Dolores Madrigal, the lead plaintiff in a landmark lawsuit brought by Latina women in California who said they were coerced into unwanted sterilization during childbirth at a Los Angeles hospital in the early 1970s, died on Nov. 9 in Las Vegas. She was 90.
The death, at a hospice facility, was confirmed by her son Oren Madrigal.
Ms. Madrigal was among several hundred Spanish-speaking women who said they were pressured into signing consent forms — written in English — agreeing to have their fallopian tubes tied during cesarean section deliveries.
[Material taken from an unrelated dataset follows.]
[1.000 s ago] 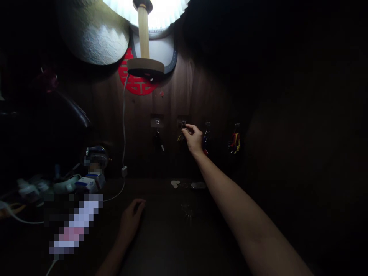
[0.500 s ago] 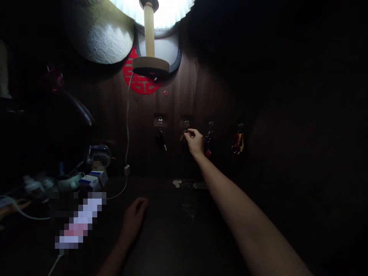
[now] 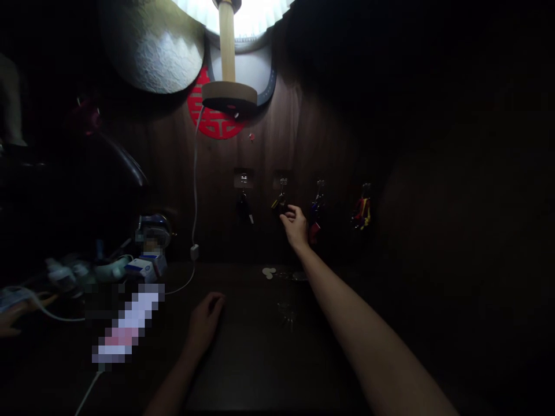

Ten of them filed a federal class action lawsuit against the Los Angeles County-U.S.C. Medical Center in 1975.
The sterilizations occurred amid political hysteria about overpopulation: In 1970, President Richard M. Nixon had established the Commission on Population Growth and the American Future, led by John D. Rockefeller III. The plaintiffs argued that the hospital, which received state and federal funding for family planning programs, was trying to lower the birthrate of Mexican American women — a charge hospital administrators and medical staff denied.
After a bench trial in 1978, Judge Jesse W. Curtis Jr. of U.S. District Court for the Southern District of California ruled against the plaintiffs, writing in his decision that their “ability to understand and speak English is limited,” that the case was “essentially the result of a breakdown in communications” and that “one can hardly blame the doctors.”
Ms. Madrigal’s experience showed otherwise, her attorneys had argued, and ultimately led to state and national reforms, including mandatory waiting periods for the procedure, known as tubal ligation, for women in labor, and requirements that doctors provide patients with consent forms in their native language.